Simulated Author's Rebuttal

3 responses · 0 unresolved

We thank the referee for the constructive feedback and positive evaluation of GLeMM's potential significance. We address each major comment below and describe the revisions we will make to the manuscript.

read point-by-point responses
  1. Referee: [§3 (Construction Pipeline)] Construction section (described in the abstract and §3): The central claim that the identical automated extraction and annotation pipeline yields reliable morphological information across all seven languages lacks any quantitative validation. No precision, recall, error rates, coverage statistics, or gold-standard comparisons are reported, despite acknowledged differences in Wiktionary article structure and quality by language. This directly undermines the weakest assumption that the resource reliably supports the stated research questions.

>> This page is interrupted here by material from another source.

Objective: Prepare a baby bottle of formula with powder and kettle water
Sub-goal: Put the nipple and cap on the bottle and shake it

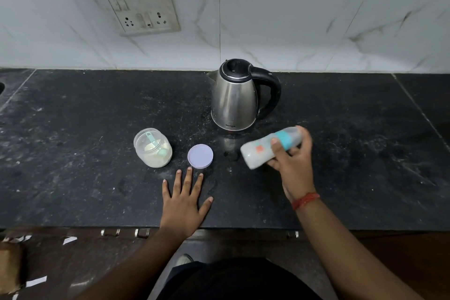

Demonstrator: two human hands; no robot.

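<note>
My right hand [293,161] grips a baby bottle [259,151] with a teal collar, tilted almost on its side above the counter, its base pointing left. The bottle looks blurred. My left hand [182,200] lies flat on the black counter with fingers spread, just below a round lilac lid [200,156]. To the left of the lid stands an uncapped clear jar [152,147] holding pale powder and a teal scoop. A steel kettle [235,97] with a black handle stands behind the bottle, lid down.
The black stone counter [85,129] runs wide on both sides. A white tiled wall with a switch and socket plate [141,6] stands behind. Part of a sink edge [2,88] shows at the far left. The counter's front edge is near my body.
</note>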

    Authors: We agree that quantitative validation metrics would strengthen the presentation of the pipeline's reliability. The manuscript's primary focus is on documenting the uniform, fully automated construction process that enables cross-lingual comparability. In the revision, we will add to §3 coverage statistics (entries and features per language), precision/recall estimates from manual inspection of random samples (200 entries per language), and a discussion of how the pipeline handles Wiktionary structural differences. These additions will provide concrete support for the resource's usability. revision: yes

  2. Referee: [§4 (Annotations)] Annotation and semantic encoding (abstract and §4): While morphological features are automatically annotated and semantic descriptions are provided for a subset, the paper provides no details on validation of these annotations (e.g., inter-annotator agreement or per-language accuracy metrics). This is load-bearing for claims about enabling form-meaning analyses.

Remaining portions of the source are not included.